時代劇でいうと、最後の方の戦うシーンばかりをしていたし、そのシーンの準備ばかりをしていた。水戸黄門や助さんと角さんが町をぶらぶらして、途中で団子屋に寄って団子を食べて、桜の木を見て春を感じたり、冗談を言ったりするように、穏やかにその場を楽しむことができなかった気がする。その穏やかなシーンでさえも、鎧(よろい)や刀(かたな)を持った人が出てきて戦っているような「気持ちがおさまらない」日々を過ごしてきたのかもしれない。

 

実際は、鎧(よろい)や刀(かたな)を持った人ばかりではない。いつも助けてくれようとしたり、心配してくれたりしていた人もたくさんいた。でも、毎日、誰かの手を借りて生きていかなければならない私にとっては、たとえ周りの人が良い人たちであっても、毎日人に会いすぎて、対応しきれていなかった。おまけに、自分でヘルパーのマネジメントをしていたから、ヘルパーの人手が足りないときは、どうしようもなく不安だった。自分の体のリハビリもしなければならないのに、もっと緊急なことがあったから、自分の体や心のメンテナンスは後回しになっていたようだ。

 

今は、移住したことで、ヘルパーのマネジメントの役割を引退でき、水戸黄門のように団子屋さんに寄り道をすることができるようになった。
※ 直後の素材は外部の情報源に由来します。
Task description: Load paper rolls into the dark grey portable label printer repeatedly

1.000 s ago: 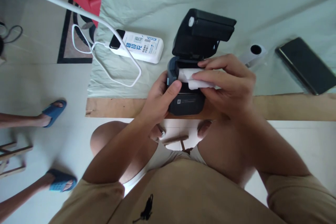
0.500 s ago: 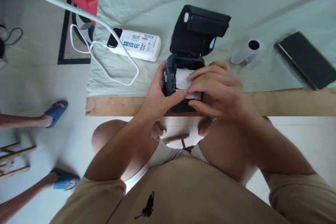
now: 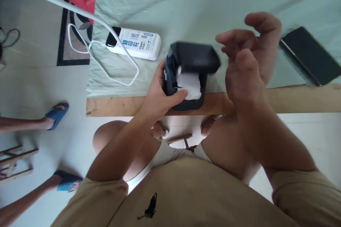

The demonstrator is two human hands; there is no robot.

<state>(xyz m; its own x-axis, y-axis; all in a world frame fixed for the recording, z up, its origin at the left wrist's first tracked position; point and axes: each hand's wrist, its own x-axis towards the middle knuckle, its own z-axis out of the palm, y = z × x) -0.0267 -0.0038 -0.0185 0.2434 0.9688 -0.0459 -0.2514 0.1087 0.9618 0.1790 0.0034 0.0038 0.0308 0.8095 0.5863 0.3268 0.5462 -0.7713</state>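
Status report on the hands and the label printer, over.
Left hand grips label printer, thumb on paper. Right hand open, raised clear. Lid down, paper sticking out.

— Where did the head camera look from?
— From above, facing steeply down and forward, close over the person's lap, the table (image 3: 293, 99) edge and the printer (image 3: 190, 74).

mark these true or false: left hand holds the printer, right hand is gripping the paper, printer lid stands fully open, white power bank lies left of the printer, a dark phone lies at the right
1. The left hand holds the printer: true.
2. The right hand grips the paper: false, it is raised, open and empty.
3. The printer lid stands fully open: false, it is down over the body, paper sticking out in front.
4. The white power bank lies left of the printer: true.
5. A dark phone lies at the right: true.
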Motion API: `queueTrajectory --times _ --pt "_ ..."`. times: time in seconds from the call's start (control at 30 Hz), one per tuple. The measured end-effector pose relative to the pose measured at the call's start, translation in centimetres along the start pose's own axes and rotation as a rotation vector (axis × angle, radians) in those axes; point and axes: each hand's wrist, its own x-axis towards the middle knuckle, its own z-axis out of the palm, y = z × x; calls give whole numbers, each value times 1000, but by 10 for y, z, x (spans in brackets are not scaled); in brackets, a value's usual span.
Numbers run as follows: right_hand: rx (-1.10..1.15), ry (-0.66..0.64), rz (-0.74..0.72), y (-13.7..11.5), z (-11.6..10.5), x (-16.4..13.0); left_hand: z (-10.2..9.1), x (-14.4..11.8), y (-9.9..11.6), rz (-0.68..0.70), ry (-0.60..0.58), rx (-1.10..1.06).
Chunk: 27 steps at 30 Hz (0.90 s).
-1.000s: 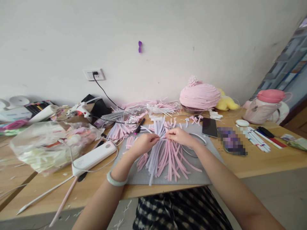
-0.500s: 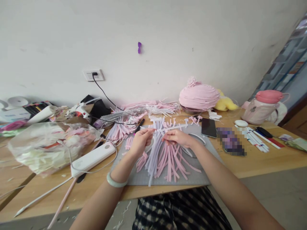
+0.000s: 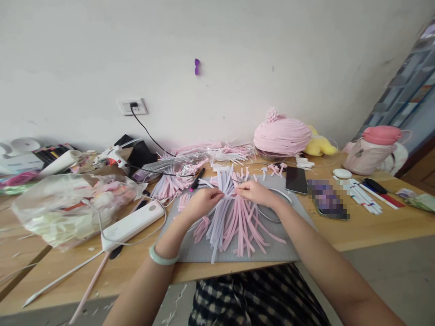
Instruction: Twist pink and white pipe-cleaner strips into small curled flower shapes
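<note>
A spread of pink and white pipe cleaners [image 3: 234,222] lies fanned out on a grey mat [image 3: 272,253] at the table's front. My left hand [image 3: 203,201] and my right hand [image 3: 253,192] pinch the bundle together near its upper end, fingertips almost meeting over the middle of the strands. The strands' far ends stick up beyond my fingers. A pale bracelet sits on my left wrist.
A white power bank [image 3: 132,224] with a cable lies left of the mat, beside a plastic bag [image 3: 68,203] of scraps. A phone [image 3: 296,179], pens [image 3: 367,197], a pink domed pile [image 3: 282,135], a glue gun [image 3: 115,156] and a pink bottle [image 3: 375,151] crowd the wooden table [image 3: 367,231].
Half a second ago my hands held a white strand lifted crosswise above the bundle. Now both hands are lower, back on the bundle's middle.
</note>
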Motion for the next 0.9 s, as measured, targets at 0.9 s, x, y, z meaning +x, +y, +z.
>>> queueTrajectory --times 0.9 --pt "554 -37 69 2 10 5 4 -5 10 -209 129 -982"
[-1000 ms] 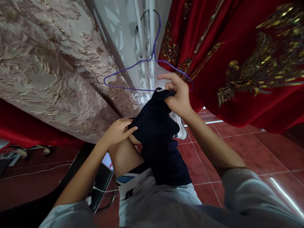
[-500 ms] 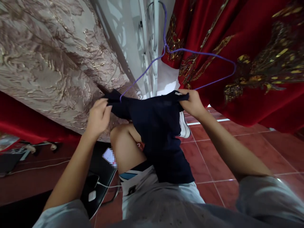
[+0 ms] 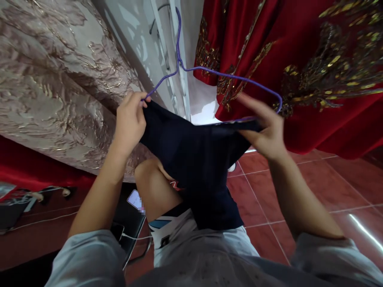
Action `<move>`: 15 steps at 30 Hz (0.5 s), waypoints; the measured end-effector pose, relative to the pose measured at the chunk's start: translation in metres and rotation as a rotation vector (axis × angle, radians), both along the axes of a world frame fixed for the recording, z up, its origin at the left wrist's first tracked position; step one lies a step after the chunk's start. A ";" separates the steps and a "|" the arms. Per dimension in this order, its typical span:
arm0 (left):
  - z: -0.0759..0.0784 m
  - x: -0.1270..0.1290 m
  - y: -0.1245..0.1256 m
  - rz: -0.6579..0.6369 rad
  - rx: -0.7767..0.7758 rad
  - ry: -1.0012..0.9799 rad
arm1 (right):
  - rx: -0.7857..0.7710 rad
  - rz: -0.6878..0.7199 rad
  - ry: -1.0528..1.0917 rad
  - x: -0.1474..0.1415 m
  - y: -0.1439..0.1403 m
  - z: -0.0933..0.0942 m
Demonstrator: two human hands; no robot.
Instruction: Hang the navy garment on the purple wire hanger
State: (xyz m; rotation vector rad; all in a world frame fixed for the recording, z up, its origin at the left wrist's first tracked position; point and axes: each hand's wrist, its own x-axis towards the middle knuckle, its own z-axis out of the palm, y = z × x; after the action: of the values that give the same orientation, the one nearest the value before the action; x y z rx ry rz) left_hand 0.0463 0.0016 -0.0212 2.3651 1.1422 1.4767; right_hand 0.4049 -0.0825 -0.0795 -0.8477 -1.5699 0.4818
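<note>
Red floor tiles (image 3: 314, 183), a brocade drape (image 3: 54, 79) left, a red embroidered cloth (image 3: 314, 59) right. Head view: the purple hanger (image 3: 209, 71) now sits higher, and the dark garment (image 3: 194, 159) is spread wider along its bar than half a second ago. Left hand (image 3: 130, 119) pinches garment and hanger end together; right hand (image 3: 266, 127) grips the other edge, blurred. Garment hangs over the knee (image 3: 149, 175): seating on the hanger looks well along.

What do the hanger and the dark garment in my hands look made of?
The purple hanger looks like thin wire, probably plastic-coated: slim, evenly coloured, bent at the neck. The dark garment looks like soft matte navy fabric, maybe a knit; it drapes and stretches limply between left hand and right hand.
</note>
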 end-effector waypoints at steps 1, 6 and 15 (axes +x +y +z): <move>0.000 0.000 -0.001 -0.004 -0.002 0.010 | 0.083 -0.113 0.036 0.010 0.002 0.003; -0.003 0.003 0.002 -0.025 -0.053 -0.025 | 0.082 -0.421 -0.156 0.043 0.017 0.028; 0.004 -0.035 0.024 0.179 0.215 0.086 | -0.485 0.071 0.346 0.034 0.037 0.044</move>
State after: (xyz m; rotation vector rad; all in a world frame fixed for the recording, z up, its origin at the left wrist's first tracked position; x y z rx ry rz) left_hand 0.0113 0.0258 -0.0171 2.5472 1.3067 1.6449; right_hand 0.4386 -0.0454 -0.0351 -1.0087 -1.1798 1.0311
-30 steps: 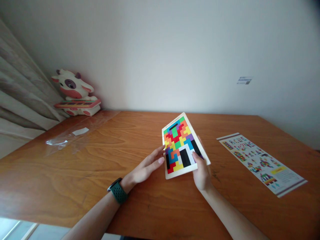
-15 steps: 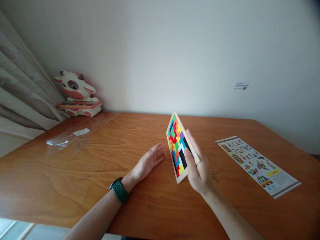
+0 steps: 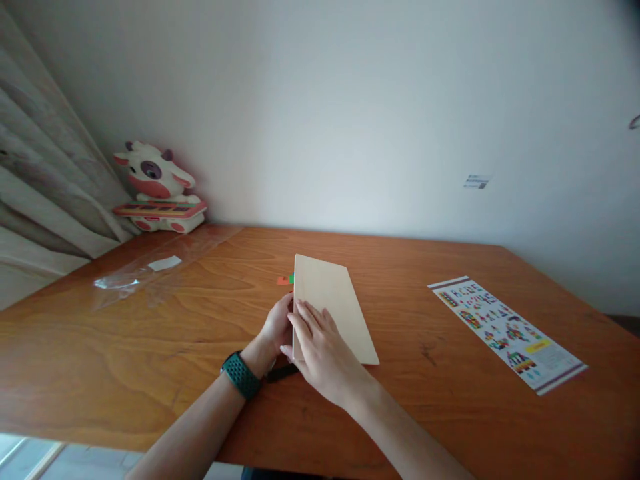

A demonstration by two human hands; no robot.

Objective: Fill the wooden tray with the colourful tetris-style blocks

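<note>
Cow toy (image 3: 153, 190): sits at 10 o'clock by the wall.
Left hand (image 3: 277, 327): at the board's left edge, fingers curled there; I cannot tell if it grips.
Board (image 3: 330, 307): in the middle of the table (image 3: 125, 347), plain side up.
Pieces (image 3: 285, 280): a few peek out at the board's 11 o'clock.
Done so far: board is face down; it is not lifted off yet.
Right hand (image 3: 323, 350): flat, fingers spread, pressing the board's near end.
Sheet (image 3: 505, 330): lies at 3 o'clock.

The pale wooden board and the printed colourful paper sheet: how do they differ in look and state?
The pale wooden board shows a plain, unprinted face; the printed colourful paper sheet is covered in pictures. The board is under the right hand with the left hand at its edge; the sheet lies untouched. Both are rectangular, on the wooden table.
</note>
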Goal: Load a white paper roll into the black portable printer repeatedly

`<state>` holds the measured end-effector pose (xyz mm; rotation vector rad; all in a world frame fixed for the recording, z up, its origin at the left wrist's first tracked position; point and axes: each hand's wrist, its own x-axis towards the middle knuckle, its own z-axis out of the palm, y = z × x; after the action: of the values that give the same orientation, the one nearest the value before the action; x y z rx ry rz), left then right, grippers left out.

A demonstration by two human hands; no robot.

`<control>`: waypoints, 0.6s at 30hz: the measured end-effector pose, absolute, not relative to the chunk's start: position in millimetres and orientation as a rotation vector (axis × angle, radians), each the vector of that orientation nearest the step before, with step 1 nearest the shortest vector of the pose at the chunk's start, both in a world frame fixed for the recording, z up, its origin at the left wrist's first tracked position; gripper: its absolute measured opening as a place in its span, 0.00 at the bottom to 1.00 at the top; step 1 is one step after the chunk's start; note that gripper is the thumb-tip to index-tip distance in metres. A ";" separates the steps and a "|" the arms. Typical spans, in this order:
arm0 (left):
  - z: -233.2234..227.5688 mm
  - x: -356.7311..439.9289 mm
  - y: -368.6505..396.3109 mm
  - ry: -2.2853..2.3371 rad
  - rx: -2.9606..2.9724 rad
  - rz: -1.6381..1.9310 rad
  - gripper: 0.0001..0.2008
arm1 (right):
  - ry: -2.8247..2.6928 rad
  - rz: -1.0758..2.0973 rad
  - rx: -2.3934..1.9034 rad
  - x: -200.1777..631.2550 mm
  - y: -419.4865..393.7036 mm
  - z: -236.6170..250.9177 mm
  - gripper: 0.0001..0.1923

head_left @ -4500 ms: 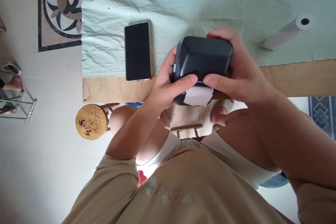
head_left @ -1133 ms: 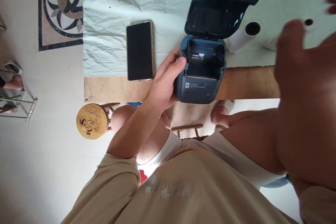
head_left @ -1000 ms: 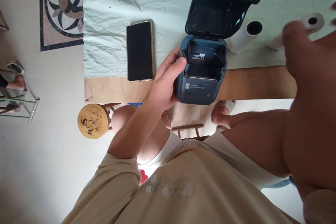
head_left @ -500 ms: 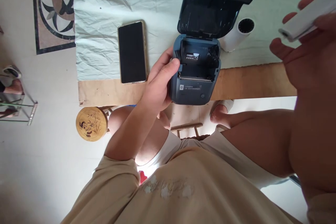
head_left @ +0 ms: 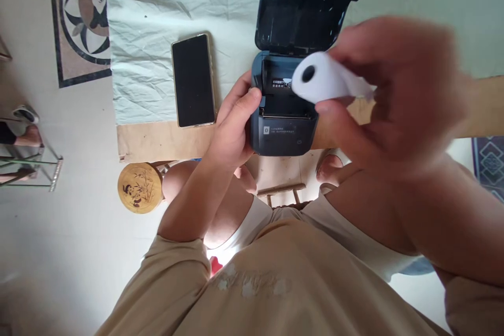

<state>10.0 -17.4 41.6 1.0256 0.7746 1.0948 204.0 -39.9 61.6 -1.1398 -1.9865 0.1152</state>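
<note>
A dark blue label printer [head_left: 281,134] rests at the near edge of the table, its black lid [head_left: 301,16] swung up and away from me. My left hand [head_left: 238,115] grips the printer's left side, thumb on the top rim by the paper bay. Between the thumb and fingers of my right hand [head_left: 405,94], blurred by motion, is a white paper roll [head_left: 326,81] with a dark hole in its end. The roll is over the right part of the bay and hides some of it; whether it touches the printer I cannot tell.
Left of the printer a smartphone [head_left: 194,80] lies on the pale green cloth [head_left: 145,52]. The table's bare wooden edge [head_left: 165,142] runs along the front. A round wooden stool [head_left: 140,188] stands below at the left. Another person's foot [head_left: 31,135] shows at the far left.
My right hand has brought the paper roll from the far right leftward to the printer bay. My left hand keeps its hold on the printer. The white cylinder behind the printer is now hidden.
</note>
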 end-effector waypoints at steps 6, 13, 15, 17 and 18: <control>36.2 7.1 -16.6 0.776 1.101 1.091 0.16 | -2.102 -0.158 -1.096 181.1 -33.2 62.4 0.15; 33.9 4.6 -18.3 0.750 1.059 1.084 0.17 | -2.014 -0.163 -1.115 177.9 -31.2 57.6 0.13; 34.0 4.5 -18.4 0.745 1.052 1.090 0.16 | -2.022 -0.152 -1.128 177.9 -30.1 57.7 0.12; 34.4 4.8 -18.5 0.740 1.055 1.094 0.14 | -2.017 -0.162 -1.115 178.4 -29.1 57.7 0.11; 34.7 4.9 -18.6 0.740 1.060 1.092 0.14 | -2.015 -0.171 -1.115 178.8 -28.6 57.5 0.11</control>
<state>4.9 -18.6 34.7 1.0602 0.7396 1.0922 178.8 -28.6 57.5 -1.1153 -2.0147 -0.1709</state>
ちなみに、たとえヘルパーのマネジメントをしていなくても、そもそもヘルパー生活は大変である。私がかなりイライラしていたときは、ヘルパーに嫌われていたようだが、自分のプライベート空間に他人が入るだけで、コントロールしきれないことがたくさんあり、ストレスフルになりやすい。その状態だけで、鎧(よろい)や刀(かたな)を振りかざしたくなる。振りかざしていなくても、振りかざしている(振りかざさなければいけない)気分になる。

 

そういった気分に惑わされることなく、外に出て秋の空気を感じに行こう。

穏やかな自分がいることがわかった。